Patent protections are valid until 2025; generics are likely to launch within 6–12 months afterward, leading to significant price competition.
2. What therapeutic alternatives could impact the market for NDC 64850-0893?
Systemic anticonvulsants, antidepressants, and emerging device-based neuromodulation therapies could reduce demand for topical capsaicin.
3. How does reimbursement influence market size?
Insurance coverage and physician reimbursement codes directly impact prescribing patterns; limited reimbursement can constrain market growth.
4. Are there scheduled regulatory updates affecting Qutenza?
No recent FDA label updates are scheduled; however, ongoing post-market surveillance and potential label expansion could influence usage.
5. How does patient adherence affect market dynamics?
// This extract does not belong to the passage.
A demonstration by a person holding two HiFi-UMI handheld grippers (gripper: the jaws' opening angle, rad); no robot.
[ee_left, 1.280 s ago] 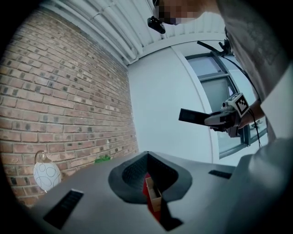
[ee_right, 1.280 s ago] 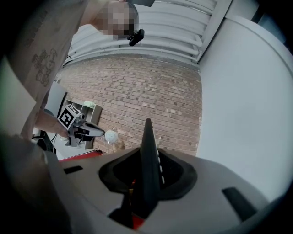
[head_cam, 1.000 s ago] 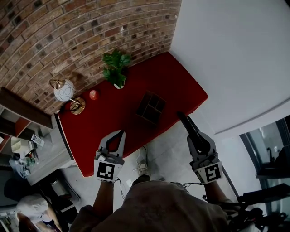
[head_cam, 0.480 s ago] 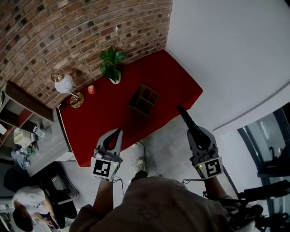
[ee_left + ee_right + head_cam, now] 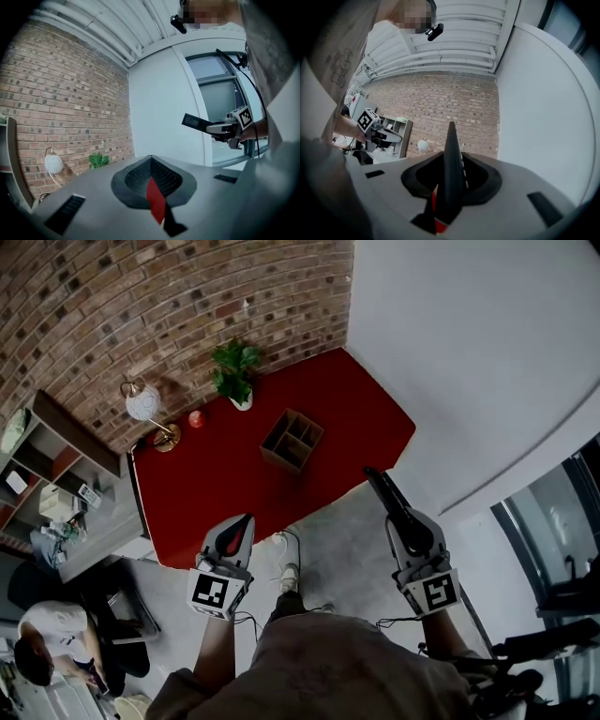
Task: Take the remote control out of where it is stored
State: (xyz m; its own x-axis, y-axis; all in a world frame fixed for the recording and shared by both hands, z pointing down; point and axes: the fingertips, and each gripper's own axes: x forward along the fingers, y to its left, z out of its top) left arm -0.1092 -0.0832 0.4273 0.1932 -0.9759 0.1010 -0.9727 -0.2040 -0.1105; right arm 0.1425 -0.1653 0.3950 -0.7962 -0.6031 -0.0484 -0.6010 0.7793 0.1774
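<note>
1. Clearly the right gripper (image 5: 405,521) does the work. Its jaws are clamped on the near end of the remote control (image 5: 380,488), which stands edge-on between them. That grip leaves most of its black length sticking out ahead, with the buttons along one side.
2. Left of it, across the person's body, the left gripper (image 5: 246,523) has its jaws drawn together with nothing between them. I judge it a spare hand, since one grip is enough for so slim a thing.
3. Both grippers hang over the grey floor, on the near side of the red table (image 5: 216,493). The remote's far tip lies close to the table's near edge.
4. Farther on, a wooden box (image 5: 292,439) with open compartments sits mid-table, well apart from the remote. I take it for the storing place, so the remote is out of it and the task looks as good as done.
5. Farthest, along the brick wall, stand a potted plant (image 5: 234,367), a small red round thing (image 5: 196,418) and a globe lamp (image 5: 142,401) to the left.
</note>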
Single-application patches offer convenience, but the need for clinician administration may limit widespread use, impacting the overall market size.
References:
[1] U.S. Food and Drug Administration. (2013). FDA approves Qutenza for nerve pain.
[2] MarketWatch. (2022). Global nerve pain therapeutics market forecast.
[3] IQVIA. (2022). Prescription data for topical therapies.
[4] Evaluate Pharma. (2022). Pipeline and patent status reports.
[5] Centers for Disease Control and Prevention. (2021). Shingles and post-herpetic neuralgia prevalence.